At last Americans will have the privilege and pleasure of having the last word, as they exercise the right to vote that so many of their fellow Americans have fought and died for since the nation’s foundation. This big day will decide a lot.
The national election will settle what has been a 17-month, nearly $3 billion battle for the White House, and set the course for the next president and Congress on the pressing problems of the budget deficit, taxes, health care and national security. Kansas seems a sure thing for Republican Mitt Romney, with the question for President Obama being whether his tally will be closer to his own nearly 42 percent in 2008 or, say, President Carter’s 33 percent in 1980.
Not surprisingly, Obama has been absent from Kansas since he used Osawatomie last December to try out the theme of his re-election campaign (“We are greater together – when everyone engages in fair play, everyone gets a fair shot, everyone does their fair share”).
But he has been central to the Kansas campaigns since last summer, with the Kansas Republican Party and the state and Wichita chambers of commerce trying to tie moderate Republicans and Democrats to Obamacare and other elements of the president’s first term. The GOP primary already assured them conservative control of the Senate and a Legislature less likely to show resistance toward Republican Gov. Sam Brownback’s agenda for tax cuts, school finance, judicial selection and more. The remaining question is how many Democrats will be around to voice official dissent come January.

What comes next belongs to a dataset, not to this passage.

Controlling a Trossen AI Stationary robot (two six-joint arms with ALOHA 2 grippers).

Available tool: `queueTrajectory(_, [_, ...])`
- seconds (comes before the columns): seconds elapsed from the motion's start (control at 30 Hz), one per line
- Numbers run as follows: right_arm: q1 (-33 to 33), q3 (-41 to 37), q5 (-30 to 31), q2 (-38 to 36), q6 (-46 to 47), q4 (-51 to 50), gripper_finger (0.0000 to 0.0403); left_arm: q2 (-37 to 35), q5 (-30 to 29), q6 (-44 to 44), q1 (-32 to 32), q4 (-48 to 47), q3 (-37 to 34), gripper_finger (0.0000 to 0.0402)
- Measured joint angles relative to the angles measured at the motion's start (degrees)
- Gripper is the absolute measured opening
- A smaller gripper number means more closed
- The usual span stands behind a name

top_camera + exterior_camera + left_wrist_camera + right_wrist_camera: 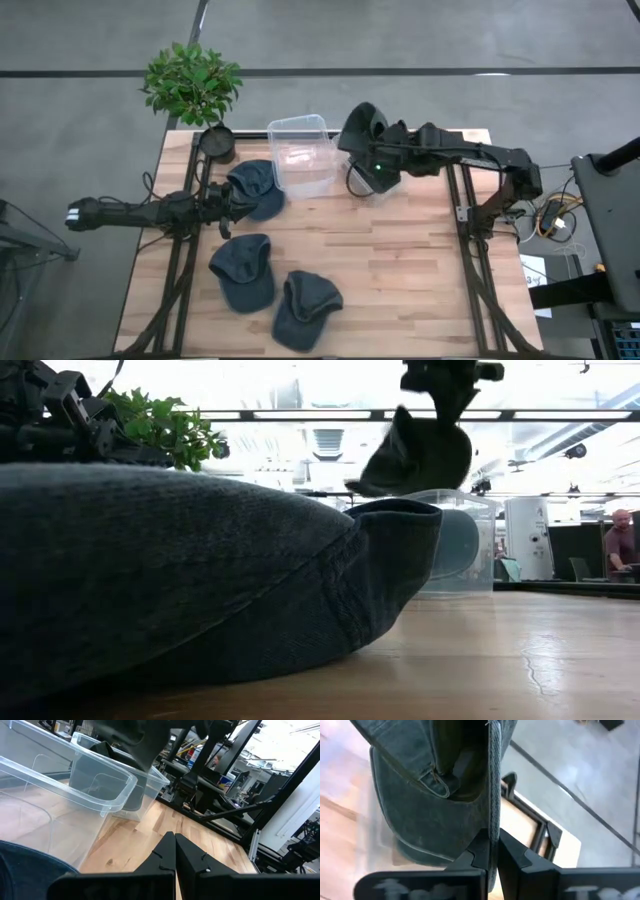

Local voters may be frustrated to find their ballots full of uncontested races; the names of unchallenged Sedgwick County judges especially seem to go on and on. Regrettably, much of the suspense was over Aug. 7, when the Republicans among the 20.4 percent of registered voters in the county who turned out chose five judges and the first new district attorney since 1989.
But local voters still have key choices to make about one Sedgwick County Commission seat, one judicial race and two dozen legislative contests, as Wichitans decide whether to fluoridate the water and voters statewide choose whether to do something about Kansas’ out-of-sight boat taxes. Voters still undecided about races and issues should check out the voter guide at Kansas.com and The Eagle editorial board endorsements at Kansas.com/opinion.
Then they should do as the founders intended and vote.